Des patients atteints de malaria sont traités à l'hôpital de Pailin, au Cambodge [AP Photo/David Longstreath - Keystone]
Des patients atteints de malaria sont traités à l'hôpital de Pailin, au Cambodge [AP Photo/David Longstreath - Keystone]
Des formes de paludisme résistant aux traitements standard pourraient s'étendre aussi au continent africain et compromettre les chances d'éradication de la maladie, selon une étude publiée mardi.

Le traitement standard contre le paludisme est à l'heure actuelle l'artémisinine - mis au point par la chercheuse chinoise Tu Youyou, Nobel de médecine - associé à d'autres traitements anti-paludéens.

Mais depuis quelque années, des résistances sont apparues face à ce traitement, principalement au Cambodge et dans d'autres pays d'Asie du sud-est.

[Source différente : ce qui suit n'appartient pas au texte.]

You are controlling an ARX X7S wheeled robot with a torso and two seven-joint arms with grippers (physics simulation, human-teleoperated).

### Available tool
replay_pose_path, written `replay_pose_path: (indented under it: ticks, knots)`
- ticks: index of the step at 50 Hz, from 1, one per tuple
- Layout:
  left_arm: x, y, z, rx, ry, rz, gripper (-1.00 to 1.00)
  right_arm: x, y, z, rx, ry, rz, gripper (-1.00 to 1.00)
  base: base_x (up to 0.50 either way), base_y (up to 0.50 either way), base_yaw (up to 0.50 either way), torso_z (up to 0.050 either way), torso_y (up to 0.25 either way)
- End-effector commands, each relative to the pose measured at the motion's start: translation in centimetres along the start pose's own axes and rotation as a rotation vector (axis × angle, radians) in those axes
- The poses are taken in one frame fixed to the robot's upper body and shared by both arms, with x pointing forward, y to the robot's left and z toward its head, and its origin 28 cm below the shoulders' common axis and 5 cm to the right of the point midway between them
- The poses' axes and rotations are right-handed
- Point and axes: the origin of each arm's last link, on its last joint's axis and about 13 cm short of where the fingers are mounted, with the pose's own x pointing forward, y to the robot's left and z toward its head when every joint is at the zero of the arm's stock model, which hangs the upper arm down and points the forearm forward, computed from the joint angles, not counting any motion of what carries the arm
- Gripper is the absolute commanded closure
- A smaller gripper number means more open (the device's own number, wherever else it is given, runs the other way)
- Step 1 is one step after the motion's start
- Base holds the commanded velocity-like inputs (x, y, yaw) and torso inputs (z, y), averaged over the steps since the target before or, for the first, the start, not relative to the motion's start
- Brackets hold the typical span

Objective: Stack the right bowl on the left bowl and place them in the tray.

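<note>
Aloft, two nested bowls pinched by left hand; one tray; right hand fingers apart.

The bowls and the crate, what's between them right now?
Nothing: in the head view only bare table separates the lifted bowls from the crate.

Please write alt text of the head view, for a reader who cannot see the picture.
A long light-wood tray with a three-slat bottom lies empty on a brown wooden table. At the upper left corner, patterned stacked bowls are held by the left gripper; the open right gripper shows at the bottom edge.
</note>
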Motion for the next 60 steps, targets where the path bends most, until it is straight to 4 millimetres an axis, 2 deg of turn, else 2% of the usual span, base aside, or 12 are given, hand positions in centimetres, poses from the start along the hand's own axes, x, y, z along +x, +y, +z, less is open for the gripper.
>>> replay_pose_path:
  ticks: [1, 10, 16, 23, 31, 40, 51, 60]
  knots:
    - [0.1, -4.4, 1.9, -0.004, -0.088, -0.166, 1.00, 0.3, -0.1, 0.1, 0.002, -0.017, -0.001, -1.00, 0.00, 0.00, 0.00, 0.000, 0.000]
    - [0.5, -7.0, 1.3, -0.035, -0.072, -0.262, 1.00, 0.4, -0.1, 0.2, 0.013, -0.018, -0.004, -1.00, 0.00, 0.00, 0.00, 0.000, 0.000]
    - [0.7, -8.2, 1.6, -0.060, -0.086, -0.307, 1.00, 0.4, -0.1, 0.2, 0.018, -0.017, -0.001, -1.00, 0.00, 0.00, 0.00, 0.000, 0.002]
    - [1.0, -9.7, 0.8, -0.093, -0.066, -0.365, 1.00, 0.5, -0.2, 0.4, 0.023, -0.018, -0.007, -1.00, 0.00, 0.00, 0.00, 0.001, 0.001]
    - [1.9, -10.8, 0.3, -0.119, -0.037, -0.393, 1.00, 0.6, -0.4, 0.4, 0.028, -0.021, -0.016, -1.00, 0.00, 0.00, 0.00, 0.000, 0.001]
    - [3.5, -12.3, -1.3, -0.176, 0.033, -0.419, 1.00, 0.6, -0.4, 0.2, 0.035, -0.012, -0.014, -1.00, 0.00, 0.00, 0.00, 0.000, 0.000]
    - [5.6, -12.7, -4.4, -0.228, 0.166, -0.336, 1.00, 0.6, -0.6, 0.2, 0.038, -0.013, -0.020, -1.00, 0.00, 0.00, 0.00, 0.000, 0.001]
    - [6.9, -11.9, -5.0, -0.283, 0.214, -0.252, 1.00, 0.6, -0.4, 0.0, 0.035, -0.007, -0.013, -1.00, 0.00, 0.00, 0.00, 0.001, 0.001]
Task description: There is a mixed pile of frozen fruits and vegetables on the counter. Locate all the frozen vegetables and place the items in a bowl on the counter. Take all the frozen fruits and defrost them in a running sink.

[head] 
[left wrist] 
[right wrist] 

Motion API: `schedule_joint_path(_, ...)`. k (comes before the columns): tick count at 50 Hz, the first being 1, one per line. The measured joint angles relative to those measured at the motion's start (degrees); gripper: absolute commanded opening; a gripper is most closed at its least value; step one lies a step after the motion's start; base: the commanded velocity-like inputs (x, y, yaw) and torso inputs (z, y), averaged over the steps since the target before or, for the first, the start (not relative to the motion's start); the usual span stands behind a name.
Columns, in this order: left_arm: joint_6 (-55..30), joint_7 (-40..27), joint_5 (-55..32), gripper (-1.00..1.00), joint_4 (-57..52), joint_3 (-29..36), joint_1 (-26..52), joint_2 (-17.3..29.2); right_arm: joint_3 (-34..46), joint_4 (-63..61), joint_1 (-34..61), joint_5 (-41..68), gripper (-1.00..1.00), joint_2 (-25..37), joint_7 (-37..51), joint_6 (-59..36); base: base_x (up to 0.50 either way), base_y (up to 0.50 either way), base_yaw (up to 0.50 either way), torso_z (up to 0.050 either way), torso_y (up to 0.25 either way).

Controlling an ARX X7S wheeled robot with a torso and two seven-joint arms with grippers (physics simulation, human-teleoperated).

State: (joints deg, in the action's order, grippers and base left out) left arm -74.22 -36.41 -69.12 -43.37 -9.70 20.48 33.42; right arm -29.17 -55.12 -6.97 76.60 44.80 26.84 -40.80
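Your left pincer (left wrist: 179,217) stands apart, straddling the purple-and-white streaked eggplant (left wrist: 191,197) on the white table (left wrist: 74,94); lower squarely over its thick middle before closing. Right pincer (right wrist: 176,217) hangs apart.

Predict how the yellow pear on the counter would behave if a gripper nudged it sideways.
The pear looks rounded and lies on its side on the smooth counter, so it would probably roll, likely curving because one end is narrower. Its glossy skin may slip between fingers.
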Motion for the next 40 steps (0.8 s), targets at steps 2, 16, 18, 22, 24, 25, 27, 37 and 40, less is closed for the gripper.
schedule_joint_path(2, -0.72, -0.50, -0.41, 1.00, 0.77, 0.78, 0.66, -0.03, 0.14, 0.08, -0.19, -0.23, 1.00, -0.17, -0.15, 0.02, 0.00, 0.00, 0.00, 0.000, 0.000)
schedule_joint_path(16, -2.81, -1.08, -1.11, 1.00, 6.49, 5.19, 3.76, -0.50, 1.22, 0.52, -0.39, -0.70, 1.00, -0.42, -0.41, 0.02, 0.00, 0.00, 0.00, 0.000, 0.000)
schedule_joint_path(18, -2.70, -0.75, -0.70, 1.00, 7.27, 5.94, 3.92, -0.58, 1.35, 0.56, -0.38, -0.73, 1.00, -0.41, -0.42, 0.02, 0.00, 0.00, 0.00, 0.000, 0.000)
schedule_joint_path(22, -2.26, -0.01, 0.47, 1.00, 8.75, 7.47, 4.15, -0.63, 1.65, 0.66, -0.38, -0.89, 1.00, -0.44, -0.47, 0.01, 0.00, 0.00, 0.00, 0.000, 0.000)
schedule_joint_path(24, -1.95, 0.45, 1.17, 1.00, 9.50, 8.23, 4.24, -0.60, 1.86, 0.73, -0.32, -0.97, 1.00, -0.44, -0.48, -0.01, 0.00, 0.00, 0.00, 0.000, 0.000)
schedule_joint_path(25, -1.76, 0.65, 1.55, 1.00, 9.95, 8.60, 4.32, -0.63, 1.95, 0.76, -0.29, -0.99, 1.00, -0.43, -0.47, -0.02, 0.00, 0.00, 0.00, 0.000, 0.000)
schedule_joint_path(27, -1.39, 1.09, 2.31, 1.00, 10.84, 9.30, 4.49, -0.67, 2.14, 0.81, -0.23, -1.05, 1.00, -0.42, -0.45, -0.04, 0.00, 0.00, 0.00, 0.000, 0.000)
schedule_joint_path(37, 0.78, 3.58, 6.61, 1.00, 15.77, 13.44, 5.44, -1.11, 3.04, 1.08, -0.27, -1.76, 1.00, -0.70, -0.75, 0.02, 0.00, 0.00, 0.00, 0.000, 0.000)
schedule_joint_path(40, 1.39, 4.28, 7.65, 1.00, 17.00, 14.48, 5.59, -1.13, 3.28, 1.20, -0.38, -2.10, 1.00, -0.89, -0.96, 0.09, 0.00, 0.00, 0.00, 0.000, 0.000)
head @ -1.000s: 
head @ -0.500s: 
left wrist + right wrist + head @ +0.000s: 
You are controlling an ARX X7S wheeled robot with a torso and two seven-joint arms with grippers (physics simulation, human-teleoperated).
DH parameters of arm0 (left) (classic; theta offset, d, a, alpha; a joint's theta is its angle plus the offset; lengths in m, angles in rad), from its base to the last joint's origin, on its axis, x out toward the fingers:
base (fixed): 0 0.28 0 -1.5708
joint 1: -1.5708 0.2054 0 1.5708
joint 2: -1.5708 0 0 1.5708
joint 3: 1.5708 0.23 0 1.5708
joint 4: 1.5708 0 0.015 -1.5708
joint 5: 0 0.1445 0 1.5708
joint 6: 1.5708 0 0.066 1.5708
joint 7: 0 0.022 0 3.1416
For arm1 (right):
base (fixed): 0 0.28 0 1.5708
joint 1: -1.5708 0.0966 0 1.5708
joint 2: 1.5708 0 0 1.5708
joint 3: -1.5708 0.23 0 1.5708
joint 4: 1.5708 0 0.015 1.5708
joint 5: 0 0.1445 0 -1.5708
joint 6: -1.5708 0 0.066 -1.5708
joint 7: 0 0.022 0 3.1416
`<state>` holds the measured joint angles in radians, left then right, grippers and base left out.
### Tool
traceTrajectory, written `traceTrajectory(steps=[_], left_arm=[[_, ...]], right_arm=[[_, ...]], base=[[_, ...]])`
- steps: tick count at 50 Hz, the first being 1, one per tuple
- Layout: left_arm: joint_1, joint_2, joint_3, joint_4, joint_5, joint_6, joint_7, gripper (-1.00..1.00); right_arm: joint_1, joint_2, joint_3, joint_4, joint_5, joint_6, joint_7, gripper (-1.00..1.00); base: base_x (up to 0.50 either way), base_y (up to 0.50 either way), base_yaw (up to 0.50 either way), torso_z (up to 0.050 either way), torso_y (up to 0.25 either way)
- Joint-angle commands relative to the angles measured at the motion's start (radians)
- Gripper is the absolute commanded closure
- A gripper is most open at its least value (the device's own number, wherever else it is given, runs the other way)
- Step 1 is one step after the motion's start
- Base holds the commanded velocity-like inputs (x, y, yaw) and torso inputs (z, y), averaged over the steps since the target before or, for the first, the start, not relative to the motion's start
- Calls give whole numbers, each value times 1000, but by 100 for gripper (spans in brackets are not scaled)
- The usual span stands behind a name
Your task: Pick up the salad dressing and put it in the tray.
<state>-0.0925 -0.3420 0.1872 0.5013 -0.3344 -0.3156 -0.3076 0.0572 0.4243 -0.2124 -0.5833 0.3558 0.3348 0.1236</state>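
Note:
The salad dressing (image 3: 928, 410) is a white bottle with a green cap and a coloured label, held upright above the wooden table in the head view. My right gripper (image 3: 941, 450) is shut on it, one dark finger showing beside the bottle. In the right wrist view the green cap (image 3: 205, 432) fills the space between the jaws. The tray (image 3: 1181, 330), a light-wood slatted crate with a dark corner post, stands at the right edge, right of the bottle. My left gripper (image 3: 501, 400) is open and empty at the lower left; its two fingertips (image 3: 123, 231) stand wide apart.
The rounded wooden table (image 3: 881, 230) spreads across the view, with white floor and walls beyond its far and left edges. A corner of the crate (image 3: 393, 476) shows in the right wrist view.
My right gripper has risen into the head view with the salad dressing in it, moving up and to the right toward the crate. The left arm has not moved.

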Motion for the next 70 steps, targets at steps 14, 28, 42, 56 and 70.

Plusieurs raisons ont été relevées pour expliquer cette résistance. Les chercheurs ont notamment découvert, chez les parasites "résistants", un fond génétique commun qui leur permet d'infecter plusieurs espèces de moustiques en contournant leurs systèmes immunitaires.

Un "défi significatif"

L'étude, publiée dans Nature communications, "ne démontre pas que les moustiques infectés peuvent transmettre efficacement la maladie aux humains", mais qu'il existe une "possibilité que les parasites résistant à l'artémisinine se propagent au delà du Cambodge jusqu'à l'Afrique, ce qui posera un défi significatif pour l'éradication du paludisme".